Long time no post. Thought I would post some pics of my darling & tell you all how she is doing. She is 3yrs old now, Immunotherapy is going well & we moved back to St.Louis, Missouri into a house where she has a nice fenced in yard to run & play. Thats about all that is new so i wont bore you anymore..lol..now for the pics!!


----------



## RedBird (Oct 31, 2007)

Some more..







SHE GOT HER NAILS DID FOR EASTHER..LOL














COUPLE FUNNY PICS..


----------



## FridaysMom (May 9, 2010)

She is so beautiful!! I LOVE the last pic!! And what pretty nails for such a dainty lady!


----------



## RaeganW (Jul 14, 2009)

I *LOVE* King of the Hill! LOL, the Ladybird episodes are always great. The picture with the giant rope toy is great!


----------



## Xeph (May 7, 2007)

Laaaaaaaaaaaadyyyyyyyybiiiiiiiiiiiiiiiirrrrrrrrd! LOL!
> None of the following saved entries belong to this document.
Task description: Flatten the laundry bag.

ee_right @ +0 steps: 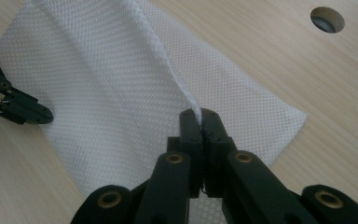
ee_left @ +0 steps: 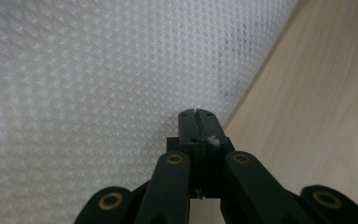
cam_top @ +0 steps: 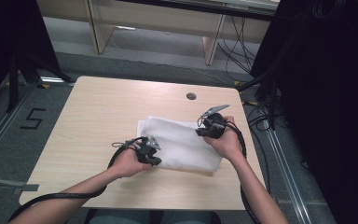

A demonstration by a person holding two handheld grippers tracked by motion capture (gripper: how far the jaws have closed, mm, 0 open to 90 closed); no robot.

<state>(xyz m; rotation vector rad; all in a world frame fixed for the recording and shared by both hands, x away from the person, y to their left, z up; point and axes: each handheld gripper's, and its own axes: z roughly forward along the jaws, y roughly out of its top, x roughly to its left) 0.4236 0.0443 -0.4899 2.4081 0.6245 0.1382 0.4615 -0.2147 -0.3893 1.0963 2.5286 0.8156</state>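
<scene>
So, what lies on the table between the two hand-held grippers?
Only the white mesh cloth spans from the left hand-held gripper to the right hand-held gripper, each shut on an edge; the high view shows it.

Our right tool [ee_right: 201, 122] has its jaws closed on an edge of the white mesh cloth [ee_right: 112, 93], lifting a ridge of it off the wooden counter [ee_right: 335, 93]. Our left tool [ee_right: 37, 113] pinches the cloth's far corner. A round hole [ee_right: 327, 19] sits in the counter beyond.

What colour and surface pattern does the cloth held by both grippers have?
White cloth, with a fine dotted mesh weave all over; clearest in the left gripper view.
</scene>
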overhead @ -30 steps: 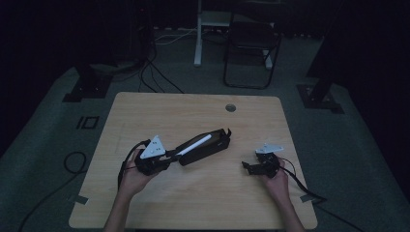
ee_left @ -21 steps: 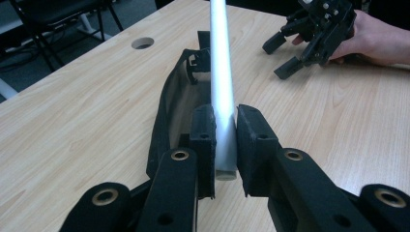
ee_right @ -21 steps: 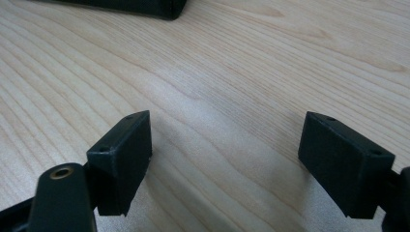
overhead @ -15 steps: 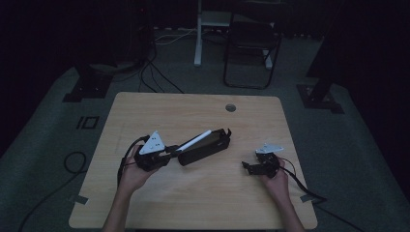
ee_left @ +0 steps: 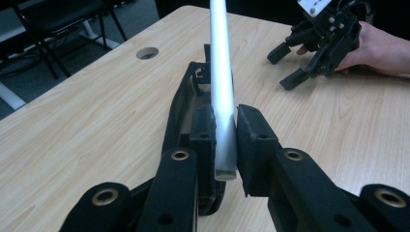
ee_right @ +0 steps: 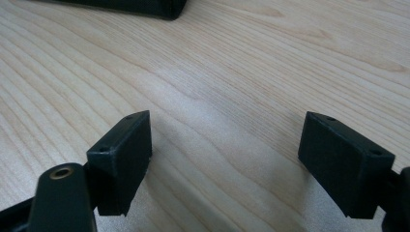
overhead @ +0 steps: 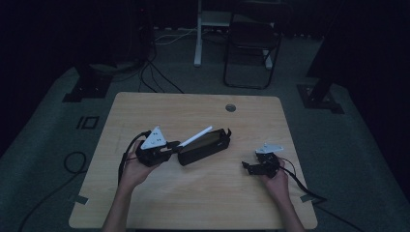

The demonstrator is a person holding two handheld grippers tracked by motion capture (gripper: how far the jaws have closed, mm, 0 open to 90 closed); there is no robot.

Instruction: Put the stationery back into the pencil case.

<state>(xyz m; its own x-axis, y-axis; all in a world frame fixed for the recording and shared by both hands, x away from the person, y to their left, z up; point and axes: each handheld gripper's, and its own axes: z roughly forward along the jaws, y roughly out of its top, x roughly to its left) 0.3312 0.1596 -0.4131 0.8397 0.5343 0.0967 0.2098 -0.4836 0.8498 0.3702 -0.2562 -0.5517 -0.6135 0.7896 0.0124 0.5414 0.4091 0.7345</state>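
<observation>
My left gripper is shut on the near end of a white rod. The rod slants up and away over a long black case that lies open on the wooden table. The case runs straight ahead of the left jaws. My right gripper rests at the table's right side in a hand, jaws wide open over bare wood with nothing between them. It also appears far off as the right gripper in the left gripper view.
A round cable hole sits near the table's far edge. A folding chair and a white post stand behind the table. Cables lie on the floor at left.
The white rod, earlier lying along the case, now tilts up out of it at its far end. The left gripper has drawn slightly back to the left. The right gripper has stayed put.
</observation>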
Dog hormone biscuits anybody?


----------



## RedBird (Oct 31, 2007)

Thanks, I love her to pieces!!!


----------



## Michiyo-Fir (Jul 25, 2009)

The last picture is hilarious! She's so pretty. I've never seen a bloodhound ever before! Love the pics


----------



## Cracker (May 25, 2009)

Ohhhhh I lurv me my hounds!

She's a beauty! But her manicure is chipped! Tsk tsk. LOL


----------



## Active Dog (Jan 18, 2010)

I'm loving her name!! Me and my husband have been watching the episodes on netflix.

I really liked the first one  she looks so happy!


----------



## RedBird (Oct 31, 2007)

Thanks again for all the comments. Everybody on this forum is sooo nice, I love it here. Active dog, she looks happy cause she's spoiled rotten & gets everything she want's & if she doesn't it seems like she ignores us. Oh yeah & Netflix is awesome we just got it!!!!!!!!!!


----------